How a Question in an Investment Meeting Led to Elevent Index
: How years of investment committee meetings and founder conversations led Dr. Bitan Ghosh to build Elevent Index, a structured startup capital readiness framework
Elevent Index traces its roots not to a research lab or an academic paper, but to an ordinary investment committee meeting where Dr. Bitan Ghosh was asked a simple question he couldn't immediately answer: why had he never written down the method he used to judge startups? That question became the starting point for what is now a full startup evaluation framework.
An Instinct Turned Into a System
For years, Dr. Ghosh had applied the same underlying logic to every startup that crossed his desk, weighing leadership, market size, financial discipline, and governance almost automatically. He had never formalized any of it.
“I realised I had been applying the same thought process for years, but it existed only in my head. That question forced me to turn instinct into something structured and transparent.”

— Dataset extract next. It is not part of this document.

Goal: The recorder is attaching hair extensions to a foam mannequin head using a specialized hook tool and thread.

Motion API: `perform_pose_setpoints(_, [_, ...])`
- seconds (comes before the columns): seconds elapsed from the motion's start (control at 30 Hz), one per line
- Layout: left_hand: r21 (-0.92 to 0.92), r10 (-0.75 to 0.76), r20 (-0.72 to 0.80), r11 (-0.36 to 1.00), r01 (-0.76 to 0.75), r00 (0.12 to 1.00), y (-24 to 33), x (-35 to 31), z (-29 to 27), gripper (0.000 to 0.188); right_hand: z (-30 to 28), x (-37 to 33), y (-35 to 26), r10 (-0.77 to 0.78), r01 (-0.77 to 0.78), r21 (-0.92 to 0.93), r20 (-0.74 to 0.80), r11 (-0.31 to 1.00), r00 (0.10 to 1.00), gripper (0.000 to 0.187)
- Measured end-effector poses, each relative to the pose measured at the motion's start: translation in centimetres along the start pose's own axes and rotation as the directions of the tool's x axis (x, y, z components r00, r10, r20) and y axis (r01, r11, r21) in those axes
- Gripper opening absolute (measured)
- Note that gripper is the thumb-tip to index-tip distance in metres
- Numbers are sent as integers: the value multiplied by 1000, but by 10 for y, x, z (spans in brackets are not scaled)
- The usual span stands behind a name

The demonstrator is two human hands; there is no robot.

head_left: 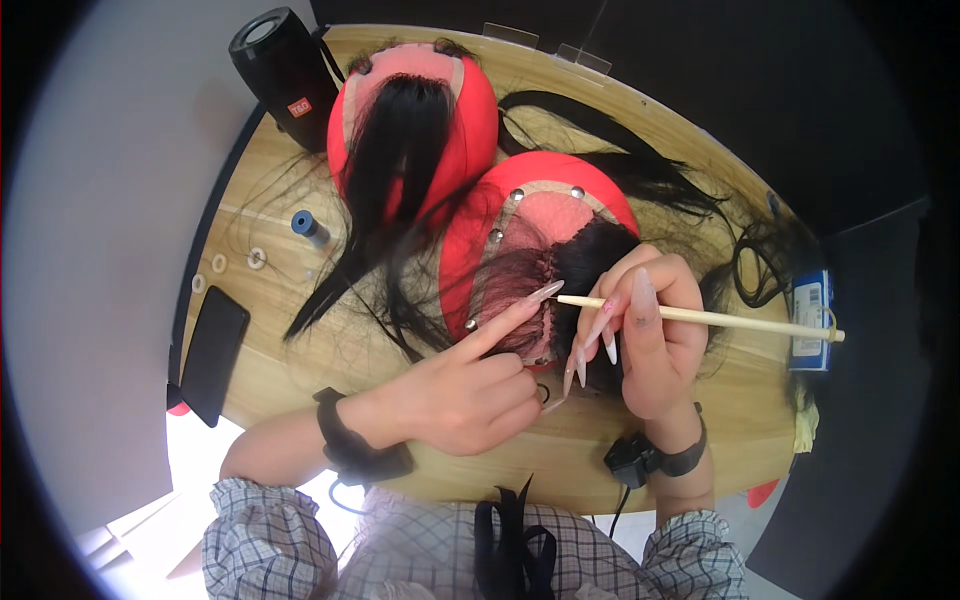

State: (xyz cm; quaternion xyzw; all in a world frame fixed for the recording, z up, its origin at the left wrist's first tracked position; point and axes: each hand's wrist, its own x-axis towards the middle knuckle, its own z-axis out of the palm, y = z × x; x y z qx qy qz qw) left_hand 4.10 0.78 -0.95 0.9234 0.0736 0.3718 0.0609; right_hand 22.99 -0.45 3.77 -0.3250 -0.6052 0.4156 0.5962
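In my right hand (660, 330) a slim ventilating needle (750, 320) with a pale handle lies pinched between the fingers, its fine tip pointing left. My left hand (470, 395) reaches in from the other side, index finger extended beside that tip and the other fingers curled; whether it pinches strands is hidden. Both hands are over a red wig head (590, 172). Pinned on it is a mesh wig cap (555, 208), with silver pins (577, 193) along its edge. Black hair (592, 250) covers the cap's right side, and thin strands fan out leftward from a knotted line.
A second red wig head (480, 110) with a black hair lock (405, 130) stands behind. Around them are a black speaker (290, 80), a blue-topped spool (310, 228), small rings (257, 258), a phone (214, 355), loose hair (610, 130) and a blue-white box (811, 300).
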Motion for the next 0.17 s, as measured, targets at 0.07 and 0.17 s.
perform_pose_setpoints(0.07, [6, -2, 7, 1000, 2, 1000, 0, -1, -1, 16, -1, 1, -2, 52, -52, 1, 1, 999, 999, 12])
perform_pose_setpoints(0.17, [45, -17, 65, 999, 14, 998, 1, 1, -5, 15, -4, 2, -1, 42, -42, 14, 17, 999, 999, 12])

Listening to Founders, Not Just Investors
As the framework took shape, Dr. Ghosh began speaking directly with founders about how they experienced fundraising rejection. A common theme surfaced: founders could accept being told no, but they struggled with rejections that offered no specific reason.
Those conversations pushed the framework toward something more diagnostic than binary, eventually forming the basis of what became the Investment Quality Score and Funding Readiness Score inside Elevent Index.
From Personal Method to Formal Framework
The result is a system built on 160 sub-parameters across 16 dimensions and 5 stages of company maturity, producing a Capital Readiness Score that reflects both business quality and fundraising preparedness rather than treating them as one and the same.
A Framework Shaped by Real Rooms
Because Elevent Index emerged from actual investment discussions rather than theoretical modeling, Dr. Ghosh describes it as practical by design, built to be used inside real due diligence conversations rather than sitting as an academic exercise. It remains a scoring framework rather than a company or platform — a method that investors apply, not an entity investors invest in.